Sunday, July 31, 2011

The New Forty? NOT!!


In the last couple of weeks there has been much hype in various newspapers and on several television programs regarding the “new 40” and how women are celebrating it. There has even been a book written about it called Fortytude by Sarah Brokaw.

They talked about how it is different than their Mother’s 40 who in some cases were really middle-aged in their thought processes and behavior or in some circumstances were close to becoming a grandmother. In many instances their Mothers at the age of 40 had already raised their children and were looking at an ‘empty nest’. However, in most situations today many of these women are just beginning their Motherhood and are dealing with diapers, daycare and play dates and not ending it. They talk about how they wanted the career, the marriage, the white picket fence and the 2.1 children and how they had to re-invent themselves. They also spoke about those who have not yet achieved that “American dream” and how they are dealing with it.


I guess I am a little bit taken aback that a generation of women who are 15 years younger than I am have let themselves be identified by the tradition of our foremothers. Have they forgotten the women who in the 1970’s rallied for equality and burned their bras so that women could have choices and were not put into a particular role and limited?


Am I less of an individual/woman for not having achieved the marriage, the white picket fence and the 2.1 children? Why should we be made to feel like a failure because our lives took a different fork in the road?

I am all for celebrating the milestones in our lives and certainly every birthday that ends with a “0” or a “5” is a milestone in my mind; BUT, our celebration should not be at the dismissal of another group of individuals who have for unknown reasons chosen a different life and not fulfilled the same dreams that these forty-somethings have.

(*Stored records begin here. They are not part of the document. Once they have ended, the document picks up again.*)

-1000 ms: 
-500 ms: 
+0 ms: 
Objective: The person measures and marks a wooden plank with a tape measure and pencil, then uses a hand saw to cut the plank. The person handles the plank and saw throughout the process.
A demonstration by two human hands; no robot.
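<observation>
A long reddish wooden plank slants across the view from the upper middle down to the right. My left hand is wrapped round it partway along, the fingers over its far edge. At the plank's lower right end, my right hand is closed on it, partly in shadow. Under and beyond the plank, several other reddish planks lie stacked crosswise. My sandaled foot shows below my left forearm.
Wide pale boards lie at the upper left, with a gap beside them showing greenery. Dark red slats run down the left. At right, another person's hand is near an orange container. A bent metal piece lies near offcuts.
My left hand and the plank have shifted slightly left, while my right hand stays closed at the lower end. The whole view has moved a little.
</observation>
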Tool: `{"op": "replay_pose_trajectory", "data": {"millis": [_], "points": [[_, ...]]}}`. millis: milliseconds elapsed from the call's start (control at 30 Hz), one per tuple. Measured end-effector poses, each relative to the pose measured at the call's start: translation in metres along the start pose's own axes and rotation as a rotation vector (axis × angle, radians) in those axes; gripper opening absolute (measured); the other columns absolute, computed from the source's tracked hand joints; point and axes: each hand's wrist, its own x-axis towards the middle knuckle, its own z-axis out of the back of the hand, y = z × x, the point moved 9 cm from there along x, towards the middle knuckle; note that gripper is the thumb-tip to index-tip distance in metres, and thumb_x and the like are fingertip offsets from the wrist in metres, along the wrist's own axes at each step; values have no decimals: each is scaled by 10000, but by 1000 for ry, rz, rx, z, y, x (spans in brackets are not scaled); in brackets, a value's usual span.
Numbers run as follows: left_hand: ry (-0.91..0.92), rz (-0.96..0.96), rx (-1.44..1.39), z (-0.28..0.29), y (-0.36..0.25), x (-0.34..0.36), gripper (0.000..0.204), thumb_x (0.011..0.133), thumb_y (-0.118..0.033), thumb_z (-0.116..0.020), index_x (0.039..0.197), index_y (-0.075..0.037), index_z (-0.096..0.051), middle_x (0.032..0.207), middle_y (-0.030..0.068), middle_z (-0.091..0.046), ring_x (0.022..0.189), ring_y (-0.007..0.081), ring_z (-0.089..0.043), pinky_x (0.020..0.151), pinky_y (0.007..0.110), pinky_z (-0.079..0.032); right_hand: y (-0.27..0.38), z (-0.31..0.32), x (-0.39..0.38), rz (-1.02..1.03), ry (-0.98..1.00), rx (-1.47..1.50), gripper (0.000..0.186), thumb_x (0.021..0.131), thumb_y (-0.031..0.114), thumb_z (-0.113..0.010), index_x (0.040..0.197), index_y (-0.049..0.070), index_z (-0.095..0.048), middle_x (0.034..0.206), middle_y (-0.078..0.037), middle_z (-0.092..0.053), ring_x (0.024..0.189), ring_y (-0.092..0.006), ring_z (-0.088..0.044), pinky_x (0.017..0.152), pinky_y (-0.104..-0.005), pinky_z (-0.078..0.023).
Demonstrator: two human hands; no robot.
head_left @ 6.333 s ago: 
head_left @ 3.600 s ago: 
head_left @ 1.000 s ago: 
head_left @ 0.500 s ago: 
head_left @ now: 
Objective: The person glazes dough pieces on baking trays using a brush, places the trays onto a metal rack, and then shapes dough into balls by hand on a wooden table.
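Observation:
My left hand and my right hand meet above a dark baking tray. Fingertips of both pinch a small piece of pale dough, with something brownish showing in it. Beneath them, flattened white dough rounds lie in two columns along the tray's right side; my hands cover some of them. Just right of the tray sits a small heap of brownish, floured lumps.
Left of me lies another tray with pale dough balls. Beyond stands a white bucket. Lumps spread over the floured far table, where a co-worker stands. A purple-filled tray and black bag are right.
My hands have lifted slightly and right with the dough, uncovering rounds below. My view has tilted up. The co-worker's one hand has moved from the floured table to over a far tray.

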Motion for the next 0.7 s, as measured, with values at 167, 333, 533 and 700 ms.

I believe that every girl dreams of being married, having a successful career, living in a nice house and having children. What we do not know is what happened along the way that those dreams didn’t come true. Did she never meet her soul mate? Or maybe she did; but, a tragedy happened along the way. Maybe she couldn’t have children – you would be amazed at how many women I know in my age category who are to use a biblical term “barren” – is it devastating for us? YES! And we do not need to be constantly reminded about it. The white picket fence? Well maybe we have it and maybe we don’t – it may not be a white picket fence; but, it is our home and we made it ourselves.


What we do have and which you should all be thanking us for – are our careers. Throughout these decades we have been breaking the barriers for you, and working towards the glass ceiling. We embraced education and realized that it was important for us to become more than teachers and nurses (admirable careers); but, traditionally held by women. We entered colleges/universities which were originally only for men, we became proficient in sports and took advantage of Title IX and we did all types of jobs striving for that corner office.

Today women outnumber men entering college 43% to 35%; although in 2009 a college educated woman still only earned $0.77 on the dollar in comparison to men. Do we still have a ways to go on this front – ABSOLUTELY. But, let’s not forget how far we have come in 40 years. It took African Americans much longer to accomplish equality; the first slaves were brought to the United States (or the colonies) in 1619; in 1870 the 15th Amendment proclaimed that all US citizens (despite race, color, creed) had the right to vote; that was 251 years after the first African American came to our country. And, more importantly, it wasn’t until the Voting Rights Act of 1965 that Blacks voted in the United States another 95 years after the 15th Amendment.


Looking at that timeline – we’ve come a long way baby – in a very short period of time. Let’s not make light of what has been accomplished by the women from the 70’s, 80’s and 90’s. Instead let’s celebrate that we now have CHOICES in our lives and not one of them is wrong. It is for the individual to decide what they want, what they will need to sacrifice; and, more importantly how to deal with the curve balls life throws at us.

As Erma Bombeck said, “When life gives you lemons, make lemonade.”